When a group of genes of interest is obtained, be it through computational (such as clustering of expression profiles) or experimental (such as ChIP-Seq) means, it is often of interest to assess its biological functionality. This can be done by taking known biological information, such as GO terms, signalling pathways, or transcription factor binding site presence in promoters, and assigning them to genes across the genome and subsequently evaluating the overrepresentation thereof in the group of interest. As an example, BiNGO is capable of evaluating GO term overrepresentation using the hypergeometric motif test. This set of two apps allows you to do the same, using known transcription binding sites in place of GO terms. The first app, HMT_Index, creates an index of motif hits using FIMO and statistical postprocessing, and is quite computationally intensive. However, it only needs to be ran once, as the resulting index file can be used on input for any number of HMT analyses for that particular organism and motif set, with the second script in the pipeline being far quicker.
When BiNGO performs its GO term overrepresentation analysis, it makes use of a comprehensive GO term annotation which links individual GO terms to particular genes. Armed with this information, it can quite easily compute the sizes of the two sets that are being scanned for an overlap (the number of genes with a particular GO term versus the size of the gene group of interest), identify said overlap, and perform a hypergeometric test to assess said overlap's significance. In the case of transcription factor binding sites, no such unified annotations for the presence or absence thereof in promoters of genes exist, in no small part thanks to the lack of a definite motif collection and variable desired promoter sizes.

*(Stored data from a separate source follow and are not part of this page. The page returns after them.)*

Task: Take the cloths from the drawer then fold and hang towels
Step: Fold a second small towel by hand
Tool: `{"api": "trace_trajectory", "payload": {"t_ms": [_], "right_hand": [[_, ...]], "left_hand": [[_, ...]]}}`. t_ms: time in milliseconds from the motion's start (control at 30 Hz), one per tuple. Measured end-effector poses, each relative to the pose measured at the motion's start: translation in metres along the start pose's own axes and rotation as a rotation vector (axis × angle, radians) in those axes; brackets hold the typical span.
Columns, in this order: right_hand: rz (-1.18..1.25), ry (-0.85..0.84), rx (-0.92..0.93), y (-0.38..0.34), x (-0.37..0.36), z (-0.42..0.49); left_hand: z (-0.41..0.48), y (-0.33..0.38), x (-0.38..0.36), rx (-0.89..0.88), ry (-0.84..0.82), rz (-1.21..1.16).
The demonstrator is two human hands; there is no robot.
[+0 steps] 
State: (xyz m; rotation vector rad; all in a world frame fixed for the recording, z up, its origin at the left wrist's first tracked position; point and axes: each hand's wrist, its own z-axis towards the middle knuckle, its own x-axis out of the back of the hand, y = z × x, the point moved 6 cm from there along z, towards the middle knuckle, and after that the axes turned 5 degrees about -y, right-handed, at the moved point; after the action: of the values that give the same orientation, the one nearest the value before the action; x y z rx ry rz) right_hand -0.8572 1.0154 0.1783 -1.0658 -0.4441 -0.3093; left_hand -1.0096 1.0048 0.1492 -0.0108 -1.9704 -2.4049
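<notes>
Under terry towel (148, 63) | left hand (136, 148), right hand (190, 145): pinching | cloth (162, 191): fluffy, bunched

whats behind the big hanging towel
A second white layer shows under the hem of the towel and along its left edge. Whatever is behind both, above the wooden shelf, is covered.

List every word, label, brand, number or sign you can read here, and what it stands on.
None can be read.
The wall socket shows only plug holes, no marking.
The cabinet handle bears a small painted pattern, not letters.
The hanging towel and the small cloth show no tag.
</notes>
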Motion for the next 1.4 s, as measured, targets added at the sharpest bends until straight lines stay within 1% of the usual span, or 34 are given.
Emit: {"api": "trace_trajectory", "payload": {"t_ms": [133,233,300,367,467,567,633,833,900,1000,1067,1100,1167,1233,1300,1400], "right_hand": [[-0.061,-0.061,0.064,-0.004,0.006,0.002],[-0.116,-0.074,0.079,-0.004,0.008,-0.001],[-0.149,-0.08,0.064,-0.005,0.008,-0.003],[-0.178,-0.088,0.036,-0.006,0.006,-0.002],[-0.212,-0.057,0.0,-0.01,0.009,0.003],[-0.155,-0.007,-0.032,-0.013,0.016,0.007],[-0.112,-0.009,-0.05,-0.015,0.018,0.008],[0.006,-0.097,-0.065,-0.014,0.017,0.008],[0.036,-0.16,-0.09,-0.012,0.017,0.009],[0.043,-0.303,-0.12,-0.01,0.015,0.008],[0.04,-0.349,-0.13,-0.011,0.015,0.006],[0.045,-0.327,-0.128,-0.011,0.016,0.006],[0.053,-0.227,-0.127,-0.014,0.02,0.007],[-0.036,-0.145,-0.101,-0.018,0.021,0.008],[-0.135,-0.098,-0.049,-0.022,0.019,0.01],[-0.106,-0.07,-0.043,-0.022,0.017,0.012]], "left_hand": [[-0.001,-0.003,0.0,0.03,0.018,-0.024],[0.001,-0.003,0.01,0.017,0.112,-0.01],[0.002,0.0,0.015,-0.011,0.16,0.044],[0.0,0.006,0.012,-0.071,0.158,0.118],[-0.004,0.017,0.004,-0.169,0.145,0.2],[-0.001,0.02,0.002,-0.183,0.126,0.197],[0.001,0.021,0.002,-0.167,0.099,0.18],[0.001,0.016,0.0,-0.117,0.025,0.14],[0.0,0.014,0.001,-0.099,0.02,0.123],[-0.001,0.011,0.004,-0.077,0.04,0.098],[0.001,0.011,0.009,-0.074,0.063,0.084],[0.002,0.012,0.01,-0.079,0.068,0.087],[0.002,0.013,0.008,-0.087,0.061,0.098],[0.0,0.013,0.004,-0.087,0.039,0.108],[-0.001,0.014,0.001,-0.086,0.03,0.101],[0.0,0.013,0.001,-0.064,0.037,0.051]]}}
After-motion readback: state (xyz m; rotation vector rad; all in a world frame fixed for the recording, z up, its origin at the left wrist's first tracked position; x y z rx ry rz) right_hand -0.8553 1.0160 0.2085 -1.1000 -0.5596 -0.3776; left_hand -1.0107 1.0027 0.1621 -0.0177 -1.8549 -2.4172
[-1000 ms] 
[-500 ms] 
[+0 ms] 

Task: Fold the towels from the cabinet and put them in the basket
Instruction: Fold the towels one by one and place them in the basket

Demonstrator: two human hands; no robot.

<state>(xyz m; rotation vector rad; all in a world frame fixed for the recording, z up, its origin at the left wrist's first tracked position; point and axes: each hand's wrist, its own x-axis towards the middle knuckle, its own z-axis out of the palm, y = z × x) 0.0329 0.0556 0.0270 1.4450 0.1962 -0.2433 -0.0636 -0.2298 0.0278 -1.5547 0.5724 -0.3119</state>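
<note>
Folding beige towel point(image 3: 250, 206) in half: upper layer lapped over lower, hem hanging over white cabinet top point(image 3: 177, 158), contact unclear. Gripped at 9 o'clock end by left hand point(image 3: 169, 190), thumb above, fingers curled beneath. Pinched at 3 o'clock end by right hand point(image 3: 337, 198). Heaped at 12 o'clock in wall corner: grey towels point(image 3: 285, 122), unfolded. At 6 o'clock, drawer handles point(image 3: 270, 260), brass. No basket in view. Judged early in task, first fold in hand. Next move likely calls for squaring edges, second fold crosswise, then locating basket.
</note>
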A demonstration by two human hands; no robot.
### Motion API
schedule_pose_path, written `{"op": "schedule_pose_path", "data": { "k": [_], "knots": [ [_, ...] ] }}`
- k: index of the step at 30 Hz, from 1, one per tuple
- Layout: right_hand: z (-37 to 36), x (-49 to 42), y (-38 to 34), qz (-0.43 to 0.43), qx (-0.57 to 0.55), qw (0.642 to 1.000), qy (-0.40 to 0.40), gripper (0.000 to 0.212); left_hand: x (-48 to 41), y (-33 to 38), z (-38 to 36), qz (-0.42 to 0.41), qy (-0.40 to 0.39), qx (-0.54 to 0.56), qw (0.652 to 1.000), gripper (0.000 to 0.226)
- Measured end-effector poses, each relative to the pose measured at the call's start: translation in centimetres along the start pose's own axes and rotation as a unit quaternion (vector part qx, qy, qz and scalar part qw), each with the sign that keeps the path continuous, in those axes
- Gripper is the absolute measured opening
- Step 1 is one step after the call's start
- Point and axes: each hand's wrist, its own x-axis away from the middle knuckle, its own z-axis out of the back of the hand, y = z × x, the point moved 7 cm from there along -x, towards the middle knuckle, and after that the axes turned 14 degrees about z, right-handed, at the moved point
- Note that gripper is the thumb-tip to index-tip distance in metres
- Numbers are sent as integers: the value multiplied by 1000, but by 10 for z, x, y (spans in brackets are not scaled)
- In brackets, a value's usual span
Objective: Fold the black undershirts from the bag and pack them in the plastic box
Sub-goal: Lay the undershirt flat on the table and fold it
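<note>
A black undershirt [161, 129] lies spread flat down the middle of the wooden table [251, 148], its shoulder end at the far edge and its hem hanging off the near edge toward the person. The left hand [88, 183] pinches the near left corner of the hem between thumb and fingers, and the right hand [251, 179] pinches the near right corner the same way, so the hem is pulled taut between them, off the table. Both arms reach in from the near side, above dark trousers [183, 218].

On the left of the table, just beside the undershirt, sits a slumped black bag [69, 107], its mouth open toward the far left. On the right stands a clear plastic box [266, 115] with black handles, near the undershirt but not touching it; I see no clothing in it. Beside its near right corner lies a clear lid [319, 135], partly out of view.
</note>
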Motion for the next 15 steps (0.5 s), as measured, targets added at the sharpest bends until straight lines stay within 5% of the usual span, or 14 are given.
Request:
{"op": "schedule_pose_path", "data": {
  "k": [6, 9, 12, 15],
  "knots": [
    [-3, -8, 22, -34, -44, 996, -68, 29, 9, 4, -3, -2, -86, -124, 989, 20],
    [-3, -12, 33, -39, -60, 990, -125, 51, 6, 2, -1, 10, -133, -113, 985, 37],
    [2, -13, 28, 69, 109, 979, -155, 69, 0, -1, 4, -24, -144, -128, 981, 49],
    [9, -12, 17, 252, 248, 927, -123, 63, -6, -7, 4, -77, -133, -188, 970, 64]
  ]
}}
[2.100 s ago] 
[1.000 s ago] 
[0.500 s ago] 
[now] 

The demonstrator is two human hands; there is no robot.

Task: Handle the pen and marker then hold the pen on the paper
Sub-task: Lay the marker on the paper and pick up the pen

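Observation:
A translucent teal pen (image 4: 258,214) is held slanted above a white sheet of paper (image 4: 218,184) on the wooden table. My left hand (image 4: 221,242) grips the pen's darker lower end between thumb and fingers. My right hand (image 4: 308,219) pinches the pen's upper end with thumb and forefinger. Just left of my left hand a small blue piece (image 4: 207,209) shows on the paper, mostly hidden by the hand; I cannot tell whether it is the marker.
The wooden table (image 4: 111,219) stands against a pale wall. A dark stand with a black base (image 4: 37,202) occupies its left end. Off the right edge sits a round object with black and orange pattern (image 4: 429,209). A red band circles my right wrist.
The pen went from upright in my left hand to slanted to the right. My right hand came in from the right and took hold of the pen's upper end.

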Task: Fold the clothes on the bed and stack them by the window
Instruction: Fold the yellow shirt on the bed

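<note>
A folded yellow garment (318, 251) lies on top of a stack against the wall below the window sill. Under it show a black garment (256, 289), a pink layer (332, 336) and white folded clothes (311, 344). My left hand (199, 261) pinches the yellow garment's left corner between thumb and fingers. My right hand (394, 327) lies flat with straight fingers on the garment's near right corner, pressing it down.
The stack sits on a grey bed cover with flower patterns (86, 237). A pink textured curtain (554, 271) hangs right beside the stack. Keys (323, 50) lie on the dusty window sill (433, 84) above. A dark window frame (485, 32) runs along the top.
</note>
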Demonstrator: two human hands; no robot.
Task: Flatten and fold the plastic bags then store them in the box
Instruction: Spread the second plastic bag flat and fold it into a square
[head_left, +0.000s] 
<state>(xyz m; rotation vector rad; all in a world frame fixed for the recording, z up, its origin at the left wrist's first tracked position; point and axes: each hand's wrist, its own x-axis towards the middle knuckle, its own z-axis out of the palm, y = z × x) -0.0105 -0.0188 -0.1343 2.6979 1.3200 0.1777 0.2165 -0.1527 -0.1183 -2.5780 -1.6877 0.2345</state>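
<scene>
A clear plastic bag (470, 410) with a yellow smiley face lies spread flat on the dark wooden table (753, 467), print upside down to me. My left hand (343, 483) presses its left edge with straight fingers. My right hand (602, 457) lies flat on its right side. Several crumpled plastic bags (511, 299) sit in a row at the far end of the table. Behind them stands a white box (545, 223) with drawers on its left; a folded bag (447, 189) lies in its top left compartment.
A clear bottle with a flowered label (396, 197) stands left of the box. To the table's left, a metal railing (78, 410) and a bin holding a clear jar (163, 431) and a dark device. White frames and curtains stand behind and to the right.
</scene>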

The HMT_Index app creates the equivalent of a GO term annotation, using transcription factor binding motifs of interest provided on input. The program scans the promoters of genes for motif hits using FIMO, and then performs a statistical follow-up analysis to assess whether a binding site is deemed to be present or absent from a particular promoter. The follow-up makes use of the Hommel method to combine up to five FIMO-identified hits' p-values, basing on the assumption that multiple weaker hits of a particular motif in a promoter can be as relevant as a single strong one, into a single p-value. Said p-value is used in a binomial test to determine whether the motif is deemed present or absent from the promoter of choice.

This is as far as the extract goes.